Open dragondgold opened 1 year ago
cc: @KKcorps
The error seems to occur at segment commit according to the logs. This makes sense as well cause increasing the flush threshold fixes it. It is actually just delaying the error for you instead of being an actual fix.
Will take a look
The error seems to occur at segment commit according to the logs. This makes sense as well cause increasing the flush threshold fixes it. It is actually just delaying the error for you instead of being an actual fix.
Will take a look
I think it's fixing it because after increasing the flush threshold to 200k I ingested around 100 million rows without any issues, that's the weird thing
Tried with both 1.0.0 and master but unable to repro this issue on my end.
I noticed that the number of values in the MV column are around 3000 per row and so took that into account as well while publishing the data
Here's the code I am using for data gen
public class DeviceEventPublisher {
private static final Random random = new Random();
private static final String KAFKA_TOPIC = "mv_ingestion_repro";
private static final String BOOTSTRAP_SERVERS = "localhost:19092"; // Update with your Kafka server details
public static final int NUM_EVENTS_TO_PUBLISH = 30000;
public static final int MV_ARRAY_LENGTH = 3203;
private KafkaProducer<String, String> producer;
public DeviceEventPublisher() {
Properties properties = new Properties();
properties.put(ProducerConfig.BOOTSTRAP_SERVERS_CONFIG, BOOTSTRAP_SERVERS);
properties.put(ProducerConfig.KEY_SERIALIZER_CLASS_CONFIG, StringSerializer.class.getName());
properties.put(ProducerConfig.VALUE_SERIALIZER_CLASS_CONFIG, StringSerializer.class.getName());
this.producer = new KafkaProducer<>(properties);
}
public void publishEvent(DeviceEvent event) {
try {
String jsonData = JsonUtils.objectToString(event);
producer.send(new ProducerRecord<>(KAFKA_TOPIC, jsonData));
} catch (Exception e) {
System.out.println("Exception publishing event: " + e);
}
}
public static void main(String[] args) {
DeviceEventPublisher publisher = new DeviceEventPublisher();
// Generate and publish 10 random events
for (int i = 0; i < NUM_EVENTS_TO_PUBLISH; i++) {
DeviceEvent event = generateRandomEvent();
publisher.publishEvent(event);
if (i % 1000 == 0) {
System.out.println("Published " + i + " events");
}
}
System.out.println("Published " + NUM_EVENTS_TO_PUBLISH + " events to Kafka topic " + KAFKA_TOPIC);
publisher.producer.close();
}
private static DeviceEvent generateRandomEvent() {
DeviceEvent event = new DeviceEvent();
// Random values for each field
event.setCountry("Country" + random.nextInt(100));
event.setDeviceId(UUID.randomUUID().toString());
event.setDeviceType("Type" + random.nextInt(5));
event.setSegments(generateRandomIntList());
event.setOptions(generateRandomIntList());
event.setRelationId(UUID.randomUUID().toString());
event.setClient(random.nextInt(1000));
event.setTimestamp(System.currentTimeMillis() / 1000L);
return event;
}
@JsonNaming(PropertyNamingStrategies.SnakeCaseStrategy.class)
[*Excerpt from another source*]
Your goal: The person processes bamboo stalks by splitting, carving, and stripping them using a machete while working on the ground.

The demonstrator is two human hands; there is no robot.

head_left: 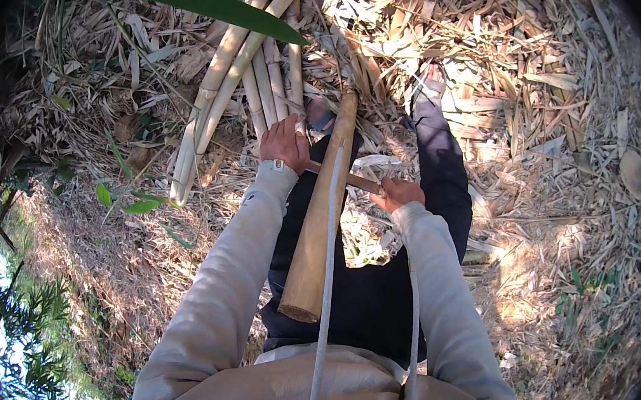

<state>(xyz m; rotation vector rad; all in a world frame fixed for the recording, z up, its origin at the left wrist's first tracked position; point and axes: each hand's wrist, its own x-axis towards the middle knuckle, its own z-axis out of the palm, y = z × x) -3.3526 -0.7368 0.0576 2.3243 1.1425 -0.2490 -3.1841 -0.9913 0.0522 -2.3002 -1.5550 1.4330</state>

private static class DeviceEvent {
private String country;
private String deviceId;
private String deviceType;
private List<Integer> segments;
private List<Integer> options;
private String relationId;
private int client;
private long timestamp;
public String getCountry() {
return country;
}
public void setCountry(String country) {
this.country = country;
}
public String getDeviceId() {
return deviceId;
}
public void setDeviceId(String deviceId) {
this.deviceId = deviceId;
}
public String getDeviceType() {
return deviceType;
}
public void setDeviceType(String deviceType) {
this.deviceType = deviceType;
}
public List<Integer> getSegments() {
return segments;
}
public void setSegments(List<Integer> segments) {
this.segments = segments;
}
public List<Integer> getOptions() {
return options;
}
public void setOptions(List<Integer> options) {
this.options = options;
}
public String getRelationId() {
return relationId;
}
public void setRelationId(String relationId) {
this.relationId = relationId;
}
public int getClient() {
return client;
}
public void setClient(int client) {
this.client = client;
}
public long getTimestamp() {
return timestamp;
}
public void setTimestamp(long timestamp) {
this.timestamp = timestamp;
}
}
private static List<Integer> generateRandomIntList() {
List<Integer> list = new ArrayList<>();
int size = MV_ARRAY_LENGTH;
for (int i = 0; i < size; i++) {
list.add(random.nextInt(10000));
}
return list;
}
}
I feel like it could be some corrupt row that might be causing this although not sure.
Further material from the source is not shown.